In order to test the utility of using bidirectional transmissions to discover errors, we have read the hadith texts involved in 958 bidirectional relationships (out of a total of 3,206) to check for errors. Of the 958, we determined that 220 were the result of some type of mistaken reading. Because automatic error detection requires the identification of error types, we classified these 220 mistaken transmitter relationships into four categories: those caused by a mistaken reading of parallel isnāds by GK; those caused by a suspected misidentification of transmitters in an isnād by GK; those caused by suspected errors in the sources upon which GK relies; and those caused by a misreading of isnāds on GK’s part not reducible to the first two types. The first two categories seem to be caused by somewhat systematic mistakes made by GK in creating the isnāds, and can therefore be rectified through automatic correction. The third type of error is especially significant for the identification of errors in published sources upon which many scholars continue to rely.
TYPES OF MISTAKES FOUND IN GK DATA
Parallel Isnād Misreading
One type of error has to do with reading a single hadith text that contains multiple isnāds, a phenomenon which we label “parallel isnāds.” The example below concerns this bidirectional transmitter relationship: ʿAmr b. Dīnār (d. 126/744)23 → Ibn Jurayj (d. 150/767)24 and its reverse. The latter direction is cited in only two hadiths, whereas the former is cited in 491. The huge discrepancy signals a possible error. Let us look at the part of the isnād that generated GK’s erroneous relationship, Ibn Jurayj → ʿAmr b. Dīnār:
Yūsuf al-Qāḍī and Abū Khalīfa al-Faḍl al-Ḥubāb al-Jumaḥī narrated to us saying: Ibrāhīm b. Bashshār al-Ramādī narrated to us: Sufyān b. ʿUyayna narrated to us: ʿAmr b. DīnārandIbn Jurayj narrated to us about ʿAṭāʾ b. Abī Rabāḥ: about Ṣafwān b. Yaʿlā b. Umayya: about his father that he said . . .25
This isnād indicates four channels of transmission, as noted correctly in GK. However, GK mistakenly creates the relationship, Ibn Jurayj → ʿAmr b. Dīnār, probably because they simply followed the order of the names as they appeared in the isnād without noticing that they were connected with “and.” Of the 220 errors, 48 were caused by a misreading of a parallel isnād.
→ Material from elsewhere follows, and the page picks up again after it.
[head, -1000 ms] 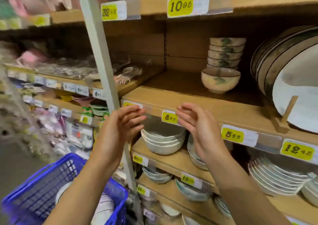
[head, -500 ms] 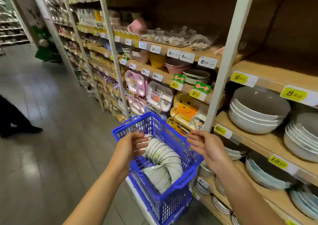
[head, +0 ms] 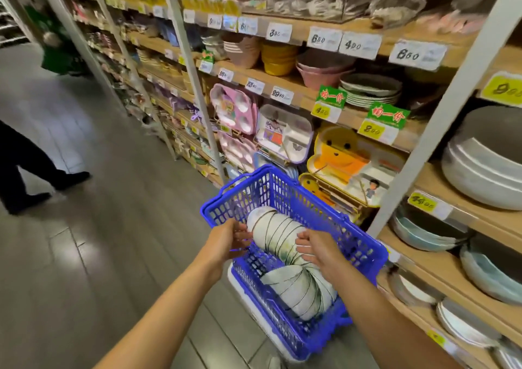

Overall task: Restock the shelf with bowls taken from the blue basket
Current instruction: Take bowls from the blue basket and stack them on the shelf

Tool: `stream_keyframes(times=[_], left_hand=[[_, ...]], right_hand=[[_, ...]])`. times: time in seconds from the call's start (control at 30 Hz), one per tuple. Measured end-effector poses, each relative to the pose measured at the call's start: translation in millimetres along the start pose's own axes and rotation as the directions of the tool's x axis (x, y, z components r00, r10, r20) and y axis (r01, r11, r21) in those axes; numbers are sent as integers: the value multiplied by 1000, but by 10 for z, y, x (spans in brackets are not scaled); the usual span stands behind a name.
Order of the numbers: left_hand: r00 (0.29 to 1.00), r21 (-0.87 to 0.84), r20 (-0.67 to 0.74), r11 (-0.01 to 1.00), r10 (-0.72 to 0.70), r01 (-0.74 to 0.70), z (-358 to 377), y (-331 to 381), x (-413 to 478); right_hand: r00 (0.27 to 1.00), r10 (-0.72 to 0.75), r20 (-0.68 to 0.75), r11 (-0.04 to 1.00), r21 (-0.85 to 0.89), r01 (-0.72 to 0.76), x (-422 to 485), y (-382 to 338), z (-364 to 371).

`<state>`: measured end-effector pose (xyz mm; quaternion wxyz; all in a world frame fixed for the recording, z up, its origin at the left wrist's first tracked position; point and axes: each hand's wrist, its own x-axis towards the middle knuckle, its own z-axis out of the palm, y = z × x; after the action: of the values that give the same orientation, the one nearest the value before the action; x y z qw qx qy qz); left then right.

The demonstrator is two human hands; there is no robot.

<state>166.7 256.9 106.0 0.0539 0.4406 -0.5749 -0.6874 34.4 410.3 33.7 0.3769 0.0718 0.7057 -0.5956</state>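
Below, blue basket (head: 364, 244) holding nested bowls (head: 278, 234), left hand (head: 226, 241), right hand (head: 320, 251) open on them

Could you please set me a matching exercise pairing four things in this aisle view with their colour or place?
Things:
1. basket
2. row of nested bowls
3. left hand
4. stacked bowls beside the pink ones

Descriptions:
A. yellow
B. blue
C. at the far end of the bowl row
D. lying on its side in the basket

Pairs: 1-B, 2-D, 3-C, 4-A

grey floor (head: 84, 255), blue basket (head: 364, 244) of bowls (head: 282, 244)
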Motion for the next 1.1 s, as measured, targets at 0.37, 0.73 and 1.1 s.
stream_keyframes(times=[0.37, 0.73, 1.1], left_hand=[[977, 393, 88, 908, -193, 144, 178, -4, 1470], [816, 858, 421, 466, -396, -216, 566, -493, 2661], [597, 924, 371, 220, -711, -313, 576, -1389, 2678]], right_hand=[[983, 82, -162, 916, -377, -138, 770, 449, 239], [945, 93, -312, 661, -690, -293, 900, 813, 463], [725, 47, -687, 573, -576, -583, 1016, 1254, 850]])
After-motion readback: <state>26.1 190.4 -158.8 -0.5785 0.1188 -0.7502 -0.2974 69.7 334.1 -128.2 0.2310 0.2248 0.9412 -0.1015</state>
Misidentification of Transmitters
35 errors involve mistaken identification of transmitters. We give two examples in which a transmitter is mistakenly assigned the transmitter ID number of someone with a similar name. One example involves the Muḥammad b. Isḥāq al-Ṣāghānī (d. 270/883)26 → Yazīd b. Hārūn (d. 206/821)27 relationship and its reverse. The former is cited in one hadith, and the latter in 66. Here is the text of the isnād with the sole instance of Muḥammad b. Isḥāq al-Ṣāghānī → Yazīd b. Hārūn:
Muḥammad b. Maslama narrated to us: Yazīd b. Hārūn narrated to us, saying: Muḥammad b. Isḥāq said: ʿAbdullah b. Abī Najīḥ narrated to me about Mujāhid: about Ibn ʿAbbās that he said . . .28
The isnād simply names Muḥammad b. Isḥāq. This refers to Muḥammad b. Isḥāq al-Yasār (d. 150/767, GK narrator ID 6811),29 but GK mistakes him for Muḥammad b. Isḥāq al-Ṣāghānī (GK narrator ID 6807). First, GK rightly identified the correct Muḥammad b. Isḥāq (6811) in 741 other hadiths in which he is cited as Yazīd’s source. Second, given that Yazīd died in 206/821, it is much more likely that Muḥammad b. Isḥāq (6811) who died in 150/767 is Yazīd’s source, as opposed to Muḥammad b. Isḥāq al-Ṣāghānī (6807) who died 61 years after Yazīd.
The second example concerns ʿAbdullāh b. Aḥmad b. Ḥanbal (d. 290/903)30→ Ḥanbal b. Isḥāq (d. 273/886)31 and its reverse. GK has mis-read Abū ʿAbdullāh (GK narrator ID 488) as ʿAbdullāh (GK narrator ID 4657), confusing father and son, in the following isnād:
Abū al-Ḥusayn b. Bishrān informed us, saying: Abū ʿAmr b. Sammāk informed us, saying: Ḥanbal b. Isḥāq narrated to us, saying: Abū ʿAbdullāh informed us, saying: ʿAbd al-Razzāq narrated to us, saying: Ibn Jurayj informed us, saying: I was informed that . . .32
While the transmitter relationship ʿAbdullāh b. Aḥmad b. Ḥanbal → Ḥanbal b. Isḥāq does occur in two other hadiths, the relationship Aḥmad b. Ḥanbal [or Abū ʿAbdullāh] → Ḥanbal b. Isḥāq occurs in 75 other hadiths, indicating that GK has misidentified the transmitter in this isnād.
Of the 220 errors we detected, 35 were cases of confirmed or suspected misidentified narrators. The 928 transmitter relationships for which we manually read the relevant hadith texts contained 535 unique transmitters, 30 of them misidentified. That is an error rate of 5.6%. Since bidirectional relationships are inherently suspect, the misidentification rate for the entirety of the GK dataset, and not for bidirectional transmissions alone, will be much lower.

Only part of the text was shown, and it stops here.